GOAL OF THE EXERCISE – Print, in exact form, the lines below from the one containing "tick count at" through the one containing "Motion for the", and omit all others.

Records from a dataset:
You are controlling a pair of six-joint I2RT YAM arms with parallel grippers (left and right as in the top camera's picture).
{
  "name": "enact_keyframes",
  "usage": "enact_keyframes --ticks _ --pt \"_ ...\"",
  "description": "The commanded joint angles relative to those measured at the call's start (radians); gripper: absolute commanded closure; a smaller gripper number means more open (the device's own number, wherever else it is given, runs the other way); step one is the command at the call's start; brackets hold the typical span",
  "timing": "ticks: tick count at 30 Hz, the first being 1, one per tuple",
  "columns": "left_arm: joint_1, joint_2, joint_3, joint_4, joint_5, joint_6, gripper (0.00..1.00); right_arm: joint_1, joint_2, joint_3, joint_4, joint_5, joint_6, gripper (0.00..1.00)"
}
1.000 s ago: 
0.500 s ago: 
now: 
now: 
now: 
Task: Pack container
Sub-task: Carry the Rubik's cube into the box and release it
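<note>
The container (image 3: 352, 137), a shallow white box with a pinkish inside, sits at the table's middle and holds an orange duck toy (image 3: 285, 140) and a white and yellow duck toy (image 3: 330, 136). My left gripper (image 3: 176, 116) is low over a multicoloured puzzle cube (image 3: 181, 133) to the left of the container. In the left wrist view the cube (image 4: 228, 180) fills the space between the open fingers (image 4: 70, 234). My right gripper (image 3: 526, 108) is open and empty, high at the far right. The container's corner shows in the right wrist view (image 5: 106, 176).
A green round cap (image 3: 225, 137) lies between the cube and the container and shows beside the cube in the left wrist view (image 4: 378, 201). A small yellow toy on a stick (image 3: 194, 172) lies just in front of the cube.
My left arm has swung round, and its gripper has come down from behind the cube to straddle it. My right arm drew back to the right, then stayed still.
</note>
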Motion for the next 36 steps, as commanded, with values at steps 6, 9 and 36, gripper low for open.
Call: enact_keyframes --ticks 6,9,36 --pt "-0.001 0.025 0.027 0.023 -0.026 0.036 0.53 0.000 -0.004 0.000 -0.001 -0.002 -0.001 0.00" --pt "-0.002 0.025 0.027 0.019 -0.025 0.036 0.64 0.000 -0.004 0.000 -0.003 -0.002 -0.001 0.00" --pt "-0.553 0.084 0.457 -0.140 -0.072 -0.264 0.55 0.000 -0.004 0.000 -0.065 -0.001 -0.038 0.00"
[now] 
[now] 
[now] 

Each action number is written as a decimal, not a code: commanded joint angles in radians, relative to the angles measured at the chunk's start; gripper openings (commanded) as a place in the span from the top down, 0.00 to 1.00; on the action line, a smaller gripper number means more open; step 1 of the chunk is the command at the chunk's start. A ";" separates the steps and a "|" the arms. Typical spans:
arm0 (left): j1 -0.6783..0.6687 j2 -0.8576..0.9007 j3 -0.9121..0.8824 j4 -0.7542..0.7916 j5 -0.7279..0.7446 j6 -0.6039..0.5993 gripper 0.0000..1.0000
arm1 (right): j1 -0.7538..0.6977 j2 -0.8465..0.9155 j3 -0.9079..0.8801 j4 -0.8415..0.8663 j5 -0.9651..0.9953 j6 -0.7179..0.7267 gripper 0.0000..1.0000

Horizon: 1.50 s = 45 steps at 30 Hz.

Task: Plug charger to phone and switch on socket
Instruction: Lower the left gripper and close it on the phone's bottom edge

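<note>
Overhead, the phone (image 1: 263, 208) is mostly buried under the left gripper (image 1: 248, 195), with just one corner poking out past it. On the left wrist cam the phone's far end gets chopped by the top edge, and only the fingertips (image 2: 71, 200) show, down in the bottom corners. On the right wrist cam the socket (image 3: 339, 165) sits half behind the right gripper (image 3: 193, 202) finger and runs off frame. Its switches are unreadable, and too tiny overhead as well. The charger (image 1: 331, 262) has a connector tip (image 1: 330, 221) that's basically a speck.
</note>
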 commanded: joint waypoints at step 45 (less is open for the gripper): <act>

SOLUTION TO THIS TASK –
  "timing": "ticks: tick count at 30 Hz, the first being 1, one per tuple",
  "columns": "left_arm: joint_1, joint_2, joint_3, joint_4, joint_5, joint_6, gripper (0.00..1.00); right_arm: joint_1, joint_2, joint_3, joint_4, joint_5, joint_6, gripper (0.00..1.00)"
}
1.000 s ago: 
0.500 s ago: 
now: 
now: 
now: 
Task: Pack container
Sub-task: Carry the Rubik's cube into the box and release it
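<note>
The container (image 3: 352, 137), a shallow white box with a pinkish inside, sits at the table's middle and holds an orange duck toy (image 3: 285, 140) and a white and yellow duck toy (image 3: 330, 136). My left gripper (image 3: 176, 116) is low over a multicoloured puzzle cube (image 3: 181, 133) to the left of the container. In the left wrist view the cube (image 4: 228, 180) fills the space between the open fingers (image 4: 70, 234). My right gripper (image 3: 526, 108) is open and empty, high at the far right. The container's corner shows in the right wrist view (image 5: 106, 176).
A green round cap (image 3: 225, 137) lies between the cube and the container and shows beside the cube in the left wrist view (image 4: 378, 201). A small yellow toy on a stick (image 3: 194, 172) lies just in front of the cube.
My left arm has swung round, and its gripper has come down from behind the cube to straddle it. My right arm drew back to the right, then stayed still.
</note>
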Motion for the next 36 steps, as commanded, with values at steps 6, 9 and 36, gripper low for open.

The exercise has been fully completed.